Although the form of (3-4) is similar to the Klein-Gordon Equation (3-5) [7] , it is not the same because the Klein-Gordon equation is spatially three-dimensional, but (3-4) is one-dimensional.

$\left(\frac{1}{{c}^{2}}\frac{{\partial}^{2}}{\partial {t}^{2}}-{\nabla}^{2}+{\mu}^{2}\right)\Phi \left(x\mathrm{,}t\right)=0$ (3-5)

Here, we have to approach and solve it differently.

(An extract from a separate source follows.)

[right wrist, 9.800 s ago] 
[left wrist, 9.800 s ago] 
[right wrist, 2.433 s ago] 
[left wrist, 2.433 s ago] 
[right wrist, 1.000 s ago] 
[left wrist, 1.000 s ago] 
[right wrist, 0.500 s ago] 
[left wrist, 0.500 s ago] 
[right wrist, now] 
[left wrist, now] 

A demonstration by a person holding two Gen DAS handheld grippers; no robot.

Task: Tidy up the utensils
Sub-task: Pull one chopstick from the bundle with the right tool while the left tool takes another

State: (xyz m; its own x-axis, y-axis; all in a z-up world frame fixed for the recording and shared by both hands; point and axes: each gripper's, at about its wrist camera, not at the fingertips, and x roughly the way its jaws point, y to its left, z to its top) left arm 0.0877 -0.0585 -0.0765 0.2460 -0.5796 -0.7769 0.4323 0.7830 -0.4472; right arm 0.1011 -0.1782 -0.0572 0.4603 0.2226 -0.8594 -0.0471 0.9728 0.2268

In Equation (3-2), since the coefficient sign is selected as before ${T}^{\mu \nu}$ , it is taken as ${\partial}_{\lambda}{\partial}^{\lambda}=\frac{1}{{c}^{2}}\frac{{\partial}^{2}}{\partial {t}^{2}}-{\nabla}^{2}$ . In Equation (3-2), if $e=0$ :

${\partial}_{\lambda}{\partial}^{\lambda}{\Phi}^{\mu \nu}=-\kappa {T}^{\mu \nu}<0$ (3-6)

Accordingly, for
${\partial}_{\lambda}{\partial}^{\lambda}{\Phi}^{\mu \nu}$ to always remain negative regardless of *e*, *e* must be positive (>0). Considering the dimension of *e*, we put the square of the mass as
$e={m}^{2}$ in (3-7).

$\left(\frac{1}{{c}^{2}}\frac{{\partial}^{2}}{\partial {t}^{2}}-{\nabla}^{2}+{m}^{2}\right){\Phi}^{\mu \nu}=0$ (3-7)

Since it is spatially one-dimensional, we take a simple exponential function such as a plane wave as a solution in (3-8a) or (3-8b).

${\Phi}^{\mu \nu}={C}^{\mu \nu}\mathrm{exp}\left(i\left(\mp Et\pm Pr\right)\right)\text{\hspace{1em}}\left({C}^{\mu \nu}\mathrm{:}\text{constanttensor}\right)$ (3-8a)

or

${\Phi}^{\mu \nu}=\left[\begin{array}{cc}{C}^{00}\mathrm{exp}\left(i\left(\mp Et\pm Pr\right)\right)& 0\\ 0& {C}^{11}\mathrm{exp}\left(i\left(\mp Et\pm Pr\right)\right)\end{array}\right]$ (3-8b)

where *E* is energy, *t* is time, *P* is momentum, and *r* is one-dimensional distance. According to the logic of Table 2, (3-8b) has 3 kinds of
${\Phi}^{\mu \nu}$ spatially.

Let us apply the above formula to (3-3). The (0, 0) and (0, 1) components in the first row are differentiated by *t*, and the (1, 0) and (1, 1) components in the second row are differentiated by *r*. We obtain the following expressions (3-9) and (3-10), respectively.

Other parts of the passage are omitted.